* [ACTIVITY]: Aside from the pictures, copy the listing exactly.

* [RECORDED DATA]:

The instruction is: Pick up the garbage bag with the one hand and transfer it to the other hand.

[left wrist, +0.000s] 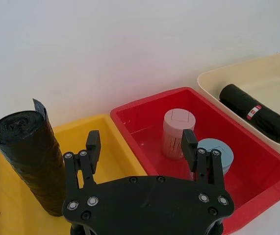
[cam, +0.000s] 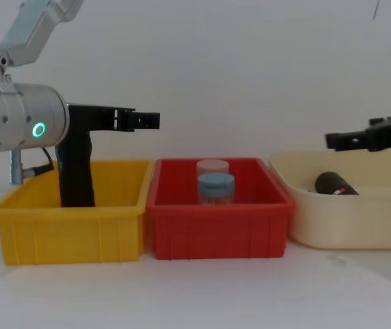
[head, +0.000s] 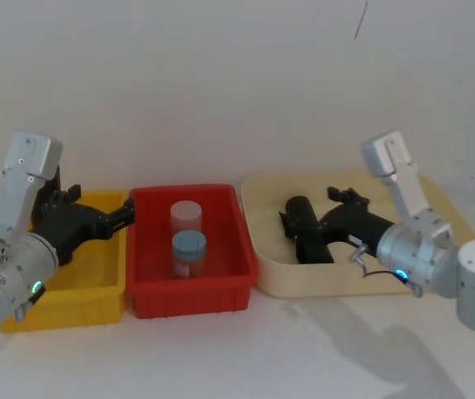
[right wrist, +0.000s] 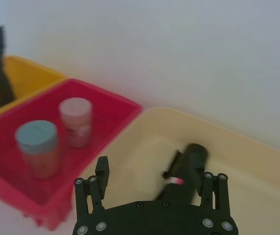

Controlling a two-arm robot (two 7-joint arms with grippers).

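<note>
The garbage bag [head: 307,229], a glossy black roll with a red-and-white label, lies on its side in the cream tray [head: 304,283]. It also shows in the left wrist view [left wrist: 257,112], right wrist view [right wrist: 188,166] and chest view [cam: 335,184]. My right gripper [head: 338,206] hovers open just above the bag [right wrist: 157,172], holding nothing; from the chest it hangs over the tray [cam: 339,140]. My left gripper [head: 129,214] is open and empty above the yellow bin [left wrist: 140,142], near its right wall [cam: 147,120].
A plain black roll [left wrist: 32,161] stands upright in the yellow bin [head: 96,287]. The red bin [head: 195,295] in the middle holds a blue-lidded jar [head: 189,251] and a white-lidded jar [head: 185,216]. A white wall runs close behind the bins.
</note>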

* [SOLUTION FOR THIS PROBLEM]:
The instruction is: Pick up the garbage bag with the one hand and transfer it to the other hand.

[left wrist, +0.000s] 
[cam, +0.000s] 
[head, +0.000s] 
[right wrist, +0.000s] 

Controlling a two-arm robot (two 7-joint arms with grippers).

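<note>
The garbage bag [head: 307,229], a glossy black roll with a red-and-white label, lies on its side in the cream tray [head: 304,283]. It also shows in the left wrist view [left wrist: 257,112], right wrist view [right wrist: 188,166] and chest view [cam: 335,184]. My right gripper [head: 338,206] hovers open just above the bag [right wrist: 157,172], holding nothing; from the chest it hangs over the tray [cam: 339,140]. My left gripper [head: 129,214] is open and empty above the yellow bin [left wrist: 140,142], near its right wall [cam: 147,120].
A plain black roll [left wrist: 32,161] stands upright in the yellow bin [head: 96,287]. The red bin [head: 195,295] in the middle holds a blue-lidded jar [head: 189,251] and a white-lidded jar [head: 185,216]. A white wall runs close behind the bins.
</note>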

With this, the exercise is finished.